Restate word for word the entries below, starting with the line with "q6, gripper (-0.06" and continuing through the line with "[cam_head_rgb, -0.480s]". Include both of those lines and no others.

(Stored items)
####
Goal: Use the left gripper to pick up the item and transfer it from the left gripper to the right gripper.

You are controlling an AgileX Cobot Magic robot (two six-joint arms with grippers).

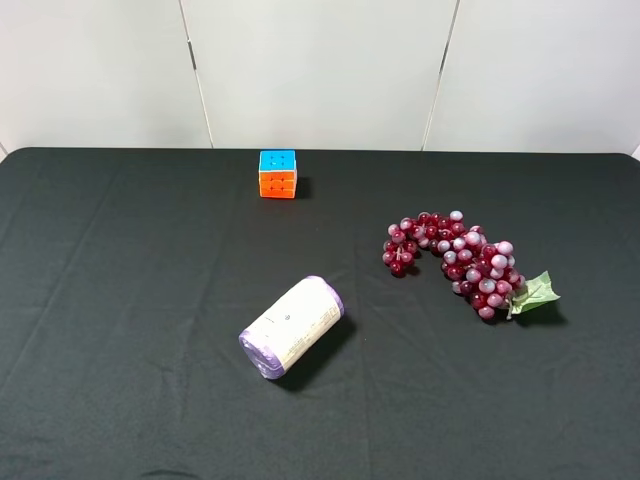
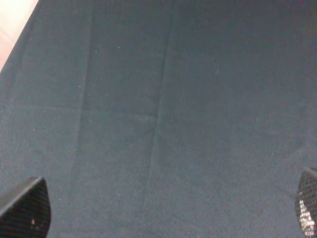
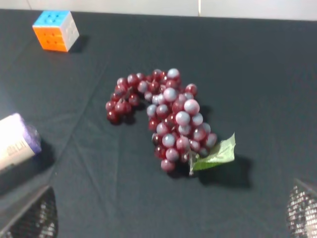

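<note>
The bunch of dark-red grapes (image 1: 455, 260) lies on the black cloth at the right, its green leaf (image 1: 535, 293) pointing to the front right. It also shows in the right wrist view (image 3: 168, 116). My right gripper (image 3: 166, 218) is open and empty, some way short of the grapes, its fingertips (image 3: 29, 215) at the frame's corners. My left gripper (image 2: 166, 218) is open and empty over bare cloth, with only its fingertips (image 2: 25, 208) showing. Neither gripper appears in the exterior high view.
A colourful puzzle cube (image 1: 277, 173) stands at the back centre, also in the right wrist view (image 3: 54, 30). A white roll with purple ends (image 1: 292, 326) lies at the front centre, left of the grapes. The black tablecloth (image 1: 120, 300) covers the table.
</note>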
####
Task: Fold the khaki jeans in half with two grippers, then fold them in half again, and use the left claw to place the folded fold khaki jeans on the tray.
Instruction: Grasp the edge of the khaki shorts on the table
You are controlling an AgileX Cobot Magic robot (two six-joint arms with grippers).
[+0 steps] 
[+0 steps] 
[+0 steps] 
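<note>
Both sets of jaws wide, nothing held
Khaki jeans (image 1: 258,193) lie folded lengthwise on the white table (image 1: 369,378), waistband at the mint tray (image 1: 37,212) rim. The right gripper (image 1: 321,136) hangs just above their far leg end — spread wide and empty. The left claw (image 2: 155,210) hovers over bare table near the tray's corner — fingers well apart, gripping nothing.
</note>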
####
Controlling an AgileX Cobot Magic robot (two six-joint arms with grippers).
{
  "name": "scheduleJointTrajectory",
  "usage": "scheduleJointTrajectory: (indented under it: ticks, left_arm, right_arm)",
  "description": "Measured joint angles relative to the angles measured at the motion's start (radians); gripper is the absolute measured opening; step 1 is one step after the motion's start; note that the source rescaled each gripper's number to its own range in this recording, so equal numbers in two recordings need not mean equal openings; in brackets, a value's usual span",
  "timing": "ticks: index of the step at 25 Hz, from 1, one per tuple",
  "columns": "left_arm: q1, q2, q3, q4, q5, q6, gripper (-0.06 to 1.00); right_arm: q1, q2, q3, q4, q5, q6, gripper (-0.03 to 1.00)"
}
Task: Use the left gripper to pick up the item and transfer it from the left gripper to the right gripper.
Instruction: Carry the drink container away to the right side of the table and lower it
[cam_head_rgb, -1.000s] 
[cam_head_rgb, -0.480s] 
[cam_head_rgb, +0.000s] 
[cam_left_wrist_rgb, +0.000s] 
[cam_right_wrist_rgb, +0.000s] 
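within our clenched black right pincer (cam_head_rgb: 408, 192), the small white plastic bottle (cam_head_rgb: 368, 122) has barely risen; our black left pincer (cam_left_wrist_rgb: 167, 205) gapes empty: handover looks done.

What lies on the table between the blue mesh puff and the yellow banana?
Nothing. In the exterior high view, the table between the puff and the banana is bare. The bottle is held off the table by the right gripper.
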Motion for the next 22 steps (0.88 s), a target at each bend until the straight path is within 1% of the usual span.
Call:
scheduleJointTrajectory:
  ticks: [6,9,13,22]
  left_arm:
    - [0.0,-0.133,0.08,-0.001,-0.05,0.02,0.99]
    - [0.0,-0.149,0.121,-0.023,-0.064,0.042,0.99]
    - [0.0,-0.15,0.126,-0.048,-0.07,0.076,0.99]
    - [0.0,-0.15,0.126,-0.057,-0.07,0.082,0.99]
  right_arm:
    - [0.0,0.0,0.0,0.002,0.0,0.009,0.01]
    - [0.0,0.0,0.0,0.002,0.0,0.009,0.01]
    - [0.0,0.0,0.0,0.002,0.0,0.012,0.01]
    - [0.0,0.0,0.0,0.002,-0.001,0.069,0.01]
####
## Written answer
  "columns": "left_arm: q1, q2, q3, q4, q5, q6, gripper (-0.06 to 1.00); right_arm: q1, q2, q3, q4, q5, q6, gripper (-0.03 to 1.00)"
}
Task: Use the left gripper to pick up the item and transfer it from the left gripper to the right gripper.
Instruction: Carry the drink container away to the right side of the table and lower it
[cam_head_rgb, -1.000s] 
[cam_head_rgb, -0.480s] 

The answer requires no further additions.